• How to complete this task: Write out the listing below exactly, beginning at its first line and ending with the line that contains "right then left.".

• • •

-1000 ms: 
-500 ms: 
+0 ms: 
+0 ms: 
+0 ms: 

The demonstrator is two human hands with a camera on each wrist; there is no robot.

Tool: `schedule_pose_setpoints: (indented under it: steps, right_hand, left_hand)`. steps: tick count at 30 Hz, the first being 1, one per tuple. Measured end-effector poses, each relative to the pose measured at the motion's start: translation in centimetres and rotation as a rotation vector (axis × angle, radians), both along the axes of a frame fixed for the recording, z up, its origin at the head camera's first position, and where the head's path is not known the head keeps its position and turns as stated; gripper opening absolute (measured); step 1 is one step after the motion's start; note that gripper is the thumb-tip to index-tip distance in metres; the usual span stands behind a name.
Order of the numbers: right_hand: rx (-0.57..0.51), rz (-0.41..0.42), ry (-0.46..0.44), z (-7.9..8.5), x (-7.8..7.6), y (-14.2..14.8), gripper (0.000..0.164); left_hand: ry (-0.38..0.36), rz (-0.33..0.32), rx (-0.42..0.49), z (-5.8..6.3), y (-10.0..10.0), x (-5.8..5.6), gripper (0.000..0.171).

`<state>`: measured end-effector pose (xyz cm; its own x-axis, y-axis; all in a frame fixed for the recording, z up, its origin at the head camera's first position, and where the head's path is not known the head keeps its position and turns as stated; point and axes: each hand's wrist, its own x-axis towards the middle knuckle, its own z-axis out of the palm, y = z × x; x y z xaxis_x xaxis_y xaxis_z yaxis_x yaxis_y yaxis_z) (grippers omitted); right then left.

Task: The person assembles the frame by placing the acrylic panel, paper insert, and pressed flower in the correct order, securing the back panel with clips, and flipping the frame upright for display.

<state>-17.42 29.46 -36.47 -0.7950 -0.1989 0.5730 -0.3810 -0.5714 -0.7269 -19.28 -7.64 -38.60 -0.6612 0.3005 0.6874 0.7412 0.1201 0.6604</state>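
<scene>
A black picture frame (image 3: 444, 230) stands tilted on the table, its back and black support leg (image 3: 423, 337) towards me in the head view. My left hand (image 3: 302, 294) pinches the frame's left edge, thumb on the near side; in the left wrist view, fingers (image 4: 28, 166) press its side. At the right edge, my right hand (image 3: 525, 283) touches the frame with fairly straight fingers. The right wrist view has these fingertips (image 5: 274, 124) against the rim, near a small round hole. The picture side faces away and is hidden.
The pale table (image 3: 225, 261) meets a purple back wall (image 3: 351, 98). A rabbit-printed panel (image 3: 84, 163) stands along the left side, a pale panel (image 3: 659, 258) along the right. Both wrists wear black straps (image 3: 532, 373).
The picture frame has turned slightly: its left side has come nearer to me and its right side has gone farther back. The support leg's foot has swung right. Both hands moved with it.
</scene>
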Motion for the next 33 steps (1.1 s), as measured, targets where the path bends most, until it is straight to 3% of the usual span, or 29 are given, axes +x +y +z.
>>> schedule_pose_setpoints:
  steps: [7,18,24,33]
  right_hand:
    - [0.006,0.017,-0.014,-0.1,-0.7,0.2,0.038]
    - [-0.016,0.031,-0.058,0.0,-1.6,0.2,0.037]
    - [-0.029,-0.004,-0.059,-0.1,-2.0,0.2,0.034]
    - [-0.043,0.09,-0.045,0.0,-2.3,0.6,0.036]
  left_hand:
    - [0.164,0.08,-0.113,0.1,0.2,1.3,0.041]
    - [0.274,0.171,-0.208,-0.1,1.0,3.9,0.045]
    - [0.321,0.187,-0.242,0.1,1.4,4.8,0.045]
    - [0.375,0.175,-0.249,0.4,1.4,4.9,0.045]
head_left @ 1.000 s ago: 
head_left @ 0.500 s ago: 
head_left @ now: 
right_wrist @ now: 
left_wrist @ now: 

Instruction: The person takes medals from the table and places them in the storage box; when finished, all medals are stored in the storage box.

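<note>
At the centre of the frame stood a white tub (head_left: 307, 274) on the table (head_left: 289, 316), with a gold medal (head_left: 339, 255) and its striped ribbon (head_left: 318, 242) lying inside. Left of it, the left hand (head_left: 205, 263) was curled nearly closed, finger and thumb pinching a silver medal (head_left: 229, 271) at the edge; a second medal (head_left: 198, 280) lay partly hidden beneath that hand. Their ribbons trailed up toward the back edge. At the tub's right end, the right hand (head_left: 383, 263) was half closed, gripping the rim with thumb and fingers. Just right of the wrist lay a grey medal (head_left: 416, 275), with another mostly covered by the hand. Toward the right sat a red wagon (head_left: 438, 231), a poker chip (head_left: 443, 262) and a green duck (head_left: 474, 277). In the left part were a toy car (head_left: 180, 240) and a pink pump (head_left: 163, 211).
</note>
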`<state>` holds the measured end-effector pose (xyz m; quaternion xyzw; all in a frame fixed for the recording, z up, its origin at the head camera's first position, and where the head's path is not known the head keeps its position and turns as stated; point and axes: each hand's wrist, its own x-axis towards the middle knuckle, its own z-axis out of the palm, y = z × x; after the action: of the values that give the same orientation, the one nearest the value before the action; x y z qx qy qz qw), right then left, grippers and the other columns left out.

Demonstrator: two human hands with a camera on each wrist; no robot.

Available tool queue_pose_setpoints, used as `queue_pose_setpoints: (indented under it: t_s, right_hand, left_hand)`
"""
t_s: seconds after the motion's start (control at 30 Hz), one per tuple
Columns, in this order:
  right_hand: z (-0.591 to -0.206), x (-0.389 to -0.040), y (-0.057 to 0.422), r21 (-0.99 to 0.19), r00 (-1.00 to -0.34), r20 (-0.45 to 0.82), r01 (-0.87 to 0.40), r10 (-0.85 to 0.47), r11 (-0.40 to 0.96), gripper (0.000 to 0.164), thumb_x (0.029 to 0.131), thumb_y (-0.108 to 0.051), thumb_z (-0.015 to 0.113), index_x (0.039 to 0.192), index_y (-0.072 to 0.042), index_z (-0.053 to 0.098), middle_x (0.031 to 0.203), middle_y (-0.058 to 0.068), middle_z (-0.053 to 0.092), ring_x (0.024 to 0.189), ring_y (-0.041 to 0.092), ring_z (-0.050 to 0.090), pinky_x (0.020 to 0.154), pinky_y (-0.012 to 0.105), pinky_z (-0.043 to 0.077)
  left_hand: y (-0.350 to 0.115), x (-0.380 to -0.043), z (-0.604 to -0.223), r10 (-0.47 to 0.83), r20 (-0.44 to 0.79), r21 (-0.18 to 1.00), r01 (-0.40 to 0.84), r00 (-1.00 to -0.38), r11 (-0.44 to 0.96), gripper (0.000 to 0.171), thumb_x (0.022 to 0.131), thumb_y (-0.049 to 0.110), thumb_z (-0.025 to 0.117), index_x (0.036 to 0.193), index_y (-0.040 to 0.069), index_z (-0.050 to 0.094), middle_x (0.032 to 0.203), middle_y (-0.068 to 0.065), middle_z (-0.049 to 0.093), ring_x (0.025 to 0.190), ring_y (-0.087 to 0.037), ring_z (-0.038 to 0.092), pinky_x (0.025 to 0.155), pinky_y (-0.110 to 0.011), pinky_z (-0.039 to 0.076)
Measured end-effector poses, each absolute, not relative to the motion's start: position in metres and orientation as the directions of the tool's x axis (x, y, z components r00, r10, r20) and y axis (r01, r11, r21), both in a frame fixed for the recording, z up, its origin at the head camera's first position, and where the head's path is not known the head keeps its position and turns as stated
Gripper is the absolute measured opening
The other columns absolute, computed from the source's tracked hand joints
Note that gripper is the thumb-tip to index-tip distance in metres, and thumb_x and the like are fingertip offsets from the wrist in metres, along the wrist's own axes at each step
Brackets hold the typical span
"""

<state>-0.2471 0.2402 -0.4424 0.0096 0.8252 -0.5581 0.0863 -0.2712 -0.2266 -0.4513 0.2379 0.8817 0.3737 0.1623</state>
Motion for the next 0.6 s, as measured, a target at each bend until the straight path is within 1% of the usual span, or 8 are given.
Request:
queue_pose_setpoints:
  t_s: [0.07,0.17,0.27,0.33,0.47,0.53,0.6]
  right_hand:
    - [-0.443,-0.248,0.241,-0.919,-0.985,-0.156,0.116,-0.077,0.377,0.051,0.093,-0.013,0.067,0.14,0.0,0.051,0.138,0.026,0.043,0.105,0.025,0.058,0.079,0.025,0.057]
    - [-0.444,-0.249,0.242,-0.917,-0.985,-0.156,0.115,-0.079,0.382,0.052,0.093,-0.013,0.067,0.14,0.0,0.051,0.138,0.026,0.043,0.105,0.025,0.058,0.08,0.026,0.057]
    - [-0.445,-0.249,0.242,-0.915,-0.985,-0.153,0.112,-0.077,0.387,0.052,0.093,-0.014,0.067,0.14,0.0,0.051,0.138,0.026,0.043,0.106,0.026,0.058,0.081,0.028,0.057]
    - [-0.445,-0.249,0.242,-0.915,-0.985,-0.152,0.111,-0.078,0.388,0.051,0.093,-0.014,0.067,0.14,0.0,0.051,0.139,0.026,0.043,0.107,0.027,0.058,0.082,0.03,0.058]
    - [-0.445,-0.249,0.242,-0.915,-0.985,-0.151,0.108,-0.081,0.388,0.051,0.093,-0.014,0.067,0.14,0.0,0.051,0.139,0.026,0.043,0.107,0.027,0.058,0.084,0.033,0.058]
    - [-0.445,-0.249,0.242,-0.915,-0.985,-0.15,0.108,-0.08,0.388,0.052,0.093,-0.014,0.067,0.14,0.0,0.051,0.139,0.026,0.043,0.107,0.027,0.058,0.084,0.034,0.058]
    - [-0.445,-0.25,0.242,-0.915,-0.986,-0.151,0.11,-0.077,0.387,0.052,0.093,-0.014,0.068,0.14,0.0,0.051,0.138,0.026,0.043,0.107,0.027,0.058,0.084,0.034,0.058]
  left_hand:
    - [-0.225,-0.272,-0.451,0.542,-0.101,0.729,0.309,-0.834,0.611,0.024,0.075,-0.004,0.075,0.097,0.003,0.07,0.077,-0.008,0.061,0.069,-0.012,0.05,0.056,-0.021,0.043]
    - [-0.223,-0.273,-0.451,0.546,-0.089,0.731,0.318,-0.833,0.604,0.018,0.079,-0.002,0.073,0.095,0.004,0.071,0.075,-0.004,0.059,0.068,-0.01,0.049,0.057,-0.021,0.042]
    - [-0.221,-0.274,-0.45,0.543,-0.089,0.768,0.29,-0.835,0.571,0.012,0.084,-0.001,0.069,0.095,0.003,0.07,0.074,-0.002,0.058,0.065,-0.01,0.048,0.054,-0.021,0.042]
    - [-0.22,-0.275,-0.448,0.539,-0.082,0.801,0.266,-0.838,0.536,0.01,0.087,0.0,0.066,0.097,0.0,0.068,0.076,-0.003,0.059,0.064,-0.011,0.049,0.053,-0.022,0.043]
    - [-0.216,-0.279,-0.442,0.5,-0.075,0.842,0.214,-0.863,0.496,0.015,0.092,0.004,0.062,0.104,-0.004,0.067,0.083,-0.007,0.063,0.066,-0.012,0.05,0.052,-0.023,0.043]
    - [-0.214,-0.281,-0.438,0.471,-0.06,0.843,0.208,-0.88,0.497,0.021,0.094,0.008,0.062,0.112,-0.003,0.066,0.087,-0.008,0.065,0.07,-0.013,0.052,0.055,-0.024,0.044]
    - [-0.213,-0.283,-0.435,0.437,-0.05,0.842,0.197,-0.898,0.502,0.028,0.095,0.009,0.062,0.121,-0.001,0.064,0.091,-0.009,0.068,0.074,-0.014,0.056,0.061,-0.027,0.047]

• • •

• Task output:
-1000 ms: 
-500 ms: 
+0 ms: 
+0 ms: 
+0 ms: 

The demonstrator is two human hands with a camera on each wrist; there is no robot.

Tool: `schedule_pose_setpoints: (indented under it: steps, right_hand, left_hand)`. steps: tick count at 30 Hz, the first being 1, one per tuple. Measured end-effector poses, each relative to the pose measured at the motion's start: translation in centimetres and rotation as a rotation vector (axis × angle, radians), both along the axes of a frame fixed for the recording, z up, its origin at the head camera's first position, and where the head's path is not known the head keeps its position and turns as stated; gripper opening absolute (measured); step 1 is one step after the motion's start; note that gripper is the thumb-tip to index-tip distance in metres; the usual span stands behind a name.
Order of the numbers: right_hand: rx (-0.57..0.51), rz (-0.41..0.42), ry (-0.46..0.44), z (-7.9..8.5), x (-7.8..7.6), y (-14.2..14.8), gripper (0.000..0.164); left_hand: ry (-0.38..0.36), rz (-0.33..0.32), rx (-0.42..0.49), z (-5.8..6.3), y (-10.0..10.0), x (-5.8..5.6), gripper (0.000..0.171).

`<state>`: measured end-effector pose (xyz cm; its own x-axis, y-axis; all in a frame fixed for the recording, z up, its origin at the head camera's first position, and where the head's path is not known the head keeps its position and turns as stated; point and axes: each hand's wrist, its own x-axis towards the middle knuckle, its own z-axis out of the palm, y = z × x; x y z xaxis_x xaxis_y xaxis_z yaxis_x yaxis_y yaxis_z) (grippers omitted); right then left.

The required output has now been supplied.